◆ DATA LISTING:

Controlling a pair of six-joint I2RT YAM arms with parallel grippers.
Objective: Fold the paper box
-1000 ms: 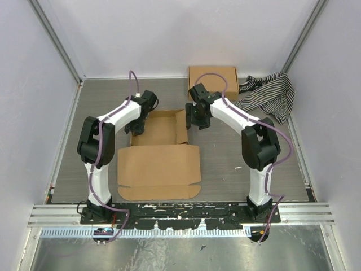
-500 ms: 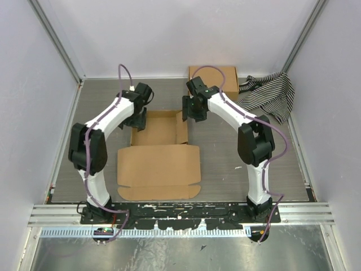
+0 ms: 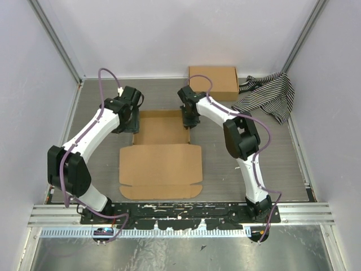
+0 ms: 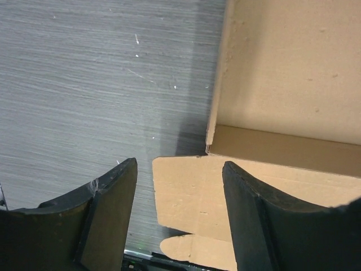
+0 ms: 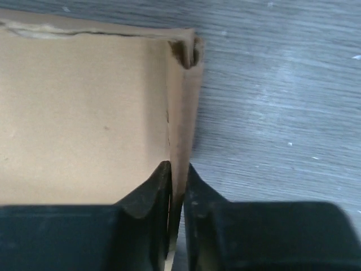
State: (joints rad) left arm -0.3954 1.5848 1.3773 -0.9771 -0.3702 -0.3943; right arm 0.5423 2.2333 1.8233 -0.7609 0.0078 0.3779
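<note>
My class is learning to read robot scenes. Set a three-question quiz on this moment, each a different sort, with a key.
1. True or false: the right claw pinches a wall of the paper box.
2. The left claw is: A open, B shut on the cloth, C out of view.
3. What sits just left of the striped cloth?
Key: 1 true; 2 A; 3 a closed cardboard box.

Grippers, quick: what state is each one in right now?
Left gripper: open, holding nothing.
Right gripper: closed on the paper box side wall.

One paper box (image 3: 161,164), one other box (image 3: 212,80), perhaps one cloth (image 3: 269,93)
</note>
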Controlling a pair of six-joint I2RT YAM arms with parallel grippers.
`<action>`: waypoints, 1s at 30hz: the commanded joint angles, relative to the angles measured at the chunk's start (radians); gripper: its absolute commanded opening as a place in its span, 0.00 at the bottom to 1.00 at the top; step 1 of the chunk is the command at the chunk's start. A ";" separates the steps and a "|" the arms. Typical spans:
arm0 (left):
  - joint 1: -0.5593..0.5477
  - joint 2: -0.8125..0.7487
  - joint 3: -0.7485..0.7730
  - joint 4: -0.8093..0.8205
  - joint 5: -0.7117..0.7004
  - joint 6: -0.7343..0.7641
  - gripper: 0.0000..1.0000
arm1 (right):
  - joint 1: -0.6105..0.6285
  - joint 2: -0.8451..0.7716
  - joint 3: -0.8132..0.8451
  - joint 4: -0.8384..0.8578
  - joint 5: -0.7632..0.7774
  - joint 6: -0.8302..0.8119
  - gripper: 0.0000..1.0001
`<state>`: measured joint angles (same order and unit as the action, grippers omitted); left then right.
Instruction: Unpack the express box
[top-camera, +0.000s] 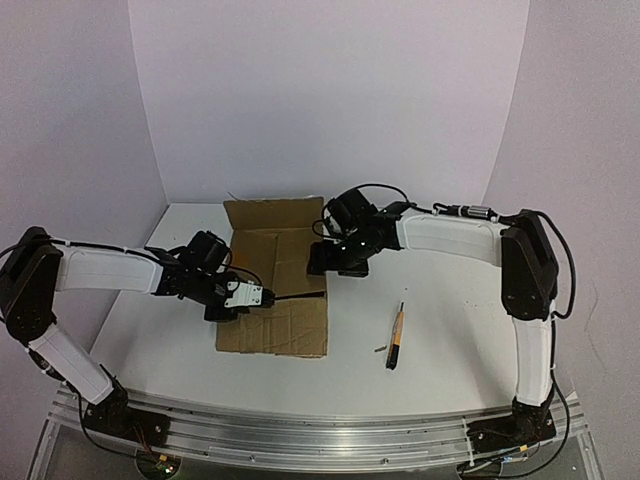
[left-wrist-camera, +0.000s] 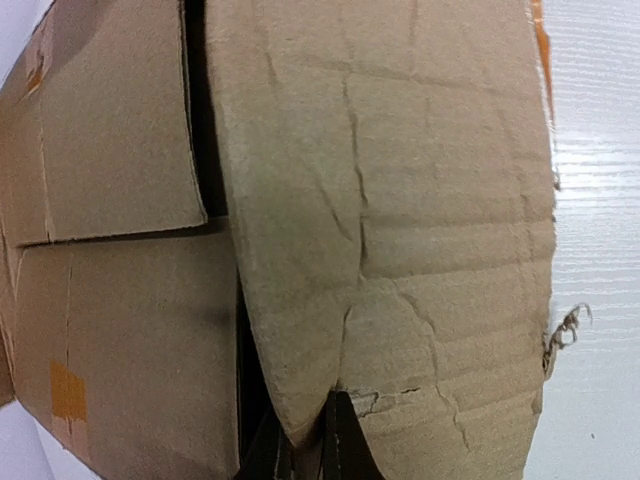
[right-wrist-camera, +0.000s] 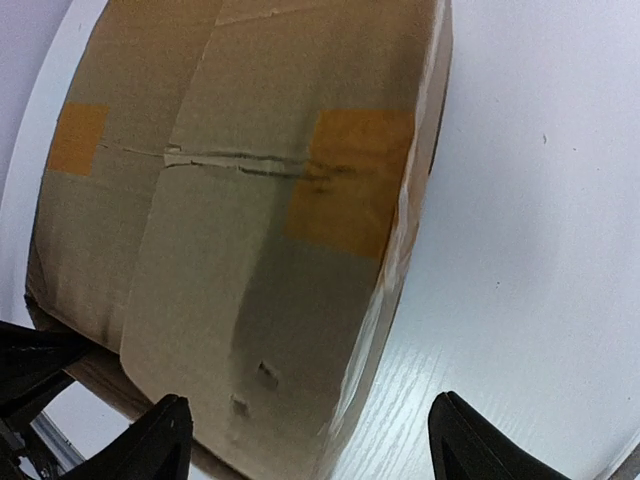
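Observation:
The express box (top-camera: 285, 325) lies in the middle of the table, brown cardboard with its flaps open. Its far flap (top-camera: 275, 212) stands up and its near flap lies flat toward me. My left gripper (top-camera: 262, 296) reaches in from the left. In the left wrist view it (left-wrist-camera: 312, 428) is shut on the edge of a creased cardboard flap (left-wrist-camera: 400, 200). My right gripper (top-camera: 335, 262) hangs over the box's right edge. In the right wrist view its fingers (right-wrist-camera: 160, 435) stand wide open, astride the taped side of the box (right-wrist-camera: 260, 250), with nothing held.
A slim yellow-black utility knife (top-camera: 396, 338) lies on the table to the right of the box, with a small dark bit (top-camera: 380, 349) beside it. White walls enclose the table at the back and on both sides.

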<state>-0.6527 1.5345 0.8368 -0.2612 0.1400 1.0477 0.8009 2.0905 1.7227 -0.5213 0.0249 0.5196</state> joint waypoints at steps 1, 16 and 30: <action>-0.014 -0.053 0.016 0.035 -0.027 0.002 0.00 | 0.097 -0.075 0.091 -0.074 0.252 0.009 0.83; -0.289 -0.065 -0.042 -0.024 -0.164 -0.067 0.00 | 0.217 0.173 0.315 -0.216 0.414 -0.003 0.94; -0.366 0.000 0.013 -0.099 -0.168 -0.244 0.00 | 0.240 0.264 0.341 -0.448 0.499 -0.020 0.94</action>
<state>-1.0108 1.5001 0.8329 -0.3065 -0.0166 0.8180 1.0331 2.2987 2.0183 -0.9101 0.5588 0.5089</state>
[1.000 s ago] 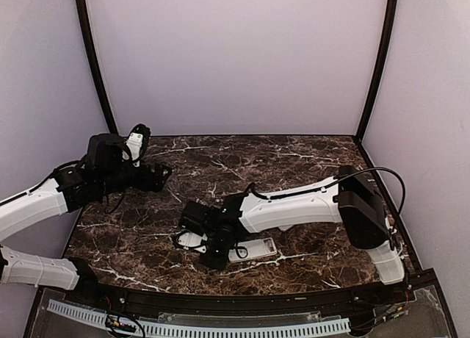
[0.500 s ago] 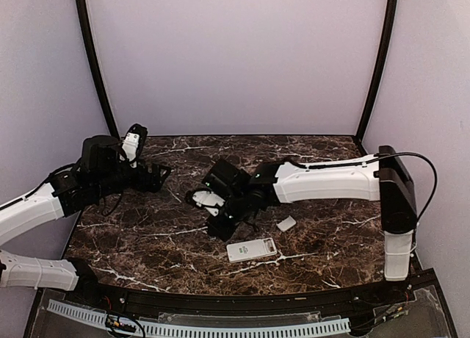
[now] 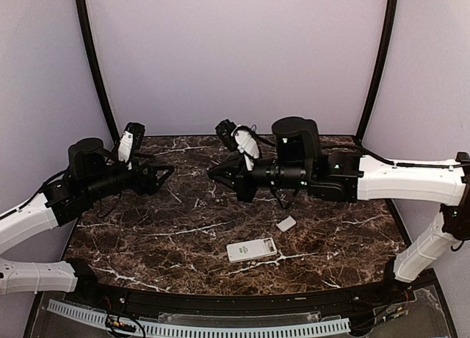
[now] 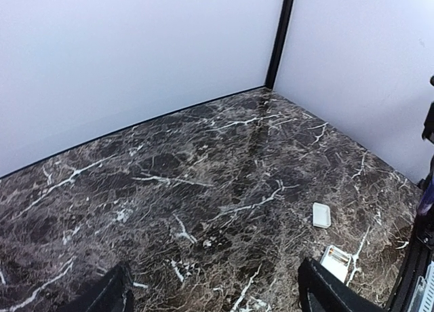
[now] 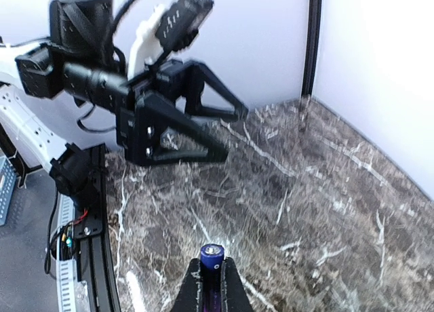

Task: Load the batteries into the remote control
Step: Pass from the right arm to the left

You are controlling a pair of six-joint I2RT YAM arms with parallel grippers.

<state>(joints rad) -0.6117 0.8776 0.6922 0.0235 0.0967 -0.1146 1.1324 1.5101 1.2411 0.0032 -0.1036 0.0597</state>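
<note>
Remote control [image 3: 251, 249]: lies flat on the table [image 3: 147, 242], near the front edge at the centre, long side roughly along that edge (no gripper touches it).
Cover piece [image 3: 286, 223]: small, flat and white, on the table just behind and to the right of the remote control, apart from it.
Battery [image 5: 211, 254]: blue-cased cell clamped between the fingers of the right gripper, one metal end facing the wrist camera.
Right gripper [image 5: 211, 277]: closed on the battery, held above the rear middle of the table, pointing toward the left arm.
Left gripper [image 3: 161, 178]: jaws spread wide, held above the left side of the table, facing the right gripper (well apart from the remote control).
Table: dark stone pattern with white veins.
</note>
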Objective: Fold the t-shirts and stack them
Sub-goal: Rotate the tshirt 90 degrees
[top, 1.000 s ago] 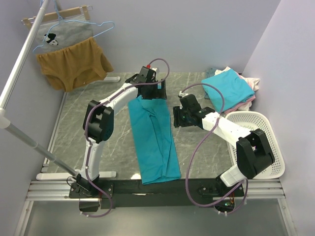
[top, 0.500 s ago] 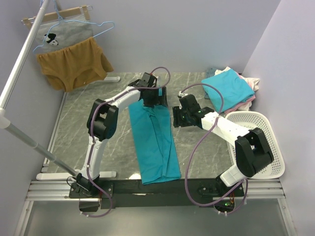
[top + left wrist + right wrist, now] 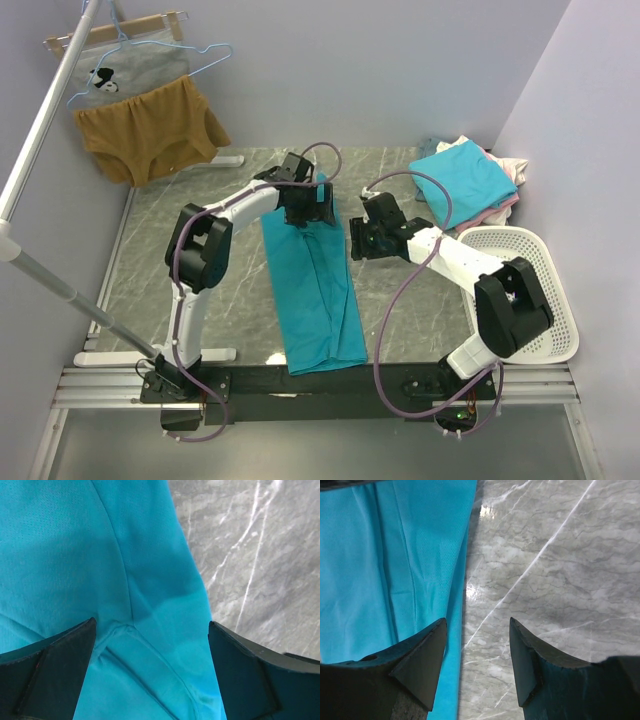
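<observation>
A teal t-shirt [image 3: 315, 290] lies folded lengthwise in a long strip down the middle of the marble table. My left gripper [image 3: 314, 207] is open over the shirt's far end. In the left wrist view the jaws [image 3: 151, 630] stand wide apart with a sleeve seam of the shirt [image 3: 125, 555] between them. My right gripper [image 3: 361, 240] is open and low, just right of the shirt's right edge. In the right wrist view [image 3: 477, 625] one finger is over the shirt's edge [image 3: 380, 555] and the other is over bare marble. A lighter turquoise shirt [image 3: 462, 180] tops a pile at the back right.
Pink and white shirts [image 3: 508, 170] lie under the turquoise one. A white basket [image 3: 530, 290] stands at the right edge. A rack pole [image 3: 40, 130] at the left carries a mustard-brown garment [image 3: 150, 130] and a grey printed one [image 3: 125, 72].
My left gripper has moved from beyond the shirt's far end toward me and now sits over the cloth. The right gripper has hardly moved.
</observation>
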### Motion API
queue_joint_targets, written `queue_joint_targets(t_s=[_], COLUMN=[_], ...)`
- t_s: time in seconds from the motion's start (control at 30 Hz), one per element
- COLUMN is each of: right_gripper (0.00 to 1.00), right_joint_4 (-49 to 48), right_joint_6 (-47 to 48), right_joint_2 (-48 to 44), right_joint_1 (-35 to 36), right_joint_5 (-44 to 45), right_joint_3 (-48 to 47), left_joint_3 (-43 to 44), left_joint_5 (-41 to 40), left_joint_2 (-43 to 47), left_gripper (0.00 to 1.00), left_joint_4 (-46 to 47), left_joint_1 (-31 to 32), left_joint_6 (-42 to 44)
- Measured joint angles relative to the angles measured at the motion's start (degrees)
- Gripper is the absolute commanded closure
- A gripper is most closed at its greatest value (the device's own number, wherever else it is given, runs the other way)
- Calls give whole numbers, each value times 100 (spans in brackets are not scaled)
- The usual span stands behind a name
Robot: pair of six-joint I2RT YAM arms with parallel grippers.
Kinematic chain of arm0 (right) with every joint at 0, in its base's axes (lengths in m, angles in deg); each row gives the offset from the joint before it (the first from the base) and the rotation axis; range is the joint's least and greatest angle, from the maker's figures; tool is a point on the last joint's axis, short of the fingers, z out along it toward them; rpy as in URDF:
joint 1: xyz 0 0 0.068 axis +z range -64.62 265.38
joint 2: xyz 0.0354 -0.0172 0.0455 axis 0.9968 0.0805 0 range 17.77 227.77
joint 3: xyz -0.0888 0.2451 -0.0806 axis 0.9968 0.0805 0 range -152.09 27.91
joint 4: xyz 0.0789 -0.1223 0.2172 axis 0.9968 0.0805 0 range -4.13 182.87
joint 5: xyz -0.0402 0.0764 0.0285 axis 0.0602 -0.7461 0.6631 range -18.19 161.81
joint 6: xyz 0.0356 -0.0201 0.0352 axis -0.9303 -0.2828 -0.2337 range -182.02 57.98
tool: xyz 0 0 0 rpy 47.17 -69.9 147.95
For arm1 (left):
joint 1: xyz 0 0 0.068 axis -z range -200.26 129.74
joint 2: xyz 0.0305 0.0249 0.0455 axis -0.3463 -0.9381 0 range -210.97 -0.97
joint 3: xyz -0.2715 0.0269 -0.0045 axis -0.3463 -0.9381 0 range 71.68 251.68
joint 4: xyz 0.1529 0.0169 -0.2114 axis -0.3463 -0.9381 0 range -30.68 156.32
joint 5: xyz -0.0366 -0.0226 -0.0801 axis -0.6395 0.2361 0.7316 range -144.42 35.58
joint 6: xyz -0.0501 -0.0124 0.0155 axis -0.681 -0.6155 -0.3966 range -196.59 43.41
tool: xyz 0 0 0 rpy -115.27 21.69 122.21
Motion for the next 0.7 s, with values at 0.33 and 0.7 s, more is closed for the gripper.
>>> queue_joint_targets(t_s=[0.33, 0.7], right_gripper=[40, 41], right_joint_4=[-2, 2], right_joint_6=[-7, -9], right_joint_2=[101, 138], right_joint_1=[0, 0], right_joint_5=[-114, -118], right_joint_3=[0, 0], left_joint_3=[-197, -608], left_joint_5=[-9, -68], left_joint_2=[188, 247], left_gripper=[1, 0], left_joint_4=[22, 107], left_joint_1=[0, 37], left_joint_6=[-17, -63])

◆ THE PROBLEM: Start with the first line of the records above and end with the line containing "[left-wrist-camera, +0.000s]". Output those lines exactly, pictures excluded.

◆ PROBLEM SOLUTION:
Controlling a pair of six-joint I2RT YAM arms with parallel grippers.
Objective: Fold the paper box
-1000 ms: 
-500 ms: 
+0 ms: 
+0 ms: 
+0 ms: 
State: (joints rad) left arm -0.3954 1.5848 1.3773 -0.9771 -0.3702 -0.3943; right arm 0.5423 2.2333 1.8233 -0.7609 0.0078 0.3779
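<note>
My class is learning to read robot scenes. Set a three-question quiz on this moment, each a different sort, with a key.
1. True or false: the right claw pinches a wall of the paper box.
2. The left claw is: A open, B shut on the cloth, C out of view.
3. What sits just left of the striped cloth?
Key: 1 true; 2 A; 3 a closed cardboard box.

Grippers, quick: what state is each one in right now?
Left gripper: open, holding nothing.
Right gripper: closed on the paper box side wall.

One paper box (image 3: 161,164), one other box (image 3: 212,80), perhaps one cloth (image 3: 269,93)
</note>
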Controlling a pair of six-joint I2RT YAM arms with parallel grippers.
`<action>`: waypoints, 1s at 30hz: the commanded joint angles, relative to the angles measured at the chunk's start (radians); gripper: its absolute commanded opening as a place in its span, 0.00 at the bottom to 1.00 at the top; step 1 of the chunk is the command at the chunk's start. A ";" separates the steps and a "|" the arms. Typical spans:
arm0 (left):
  - joint 1: -0.5593..0.5477
  - joint 2: -0.8125..0.7487
  - joint 3: -0.7485..0.7730
  - joint 4: -0.8093..0.8205
  - joint 5: -0.7117..0.7004
  - joint 6: -0.7343..0.7641
  - gripper: 0.0000..1.0000
arm1 (right):
  - joint 1: -0.6105..0.6285
  - joint 2: -0.8451..0.7716
  - joint 3: -0.8132..0.8451
  - joint 4: -0.8384..0.8578
  - joint 5: -0.7632..0.7774
  - joint 6: -0.8302..0.8119
  - gripper: 0.0000..1.0001
`<state>`: measured joint angles (same order and unit as the action, grippers omitted); left then right.
Instruction: Unpack the express box
[top-camera, +0.000s] 
[left-wrist-camera, +0.000s] 

The response to the exercise is now finished.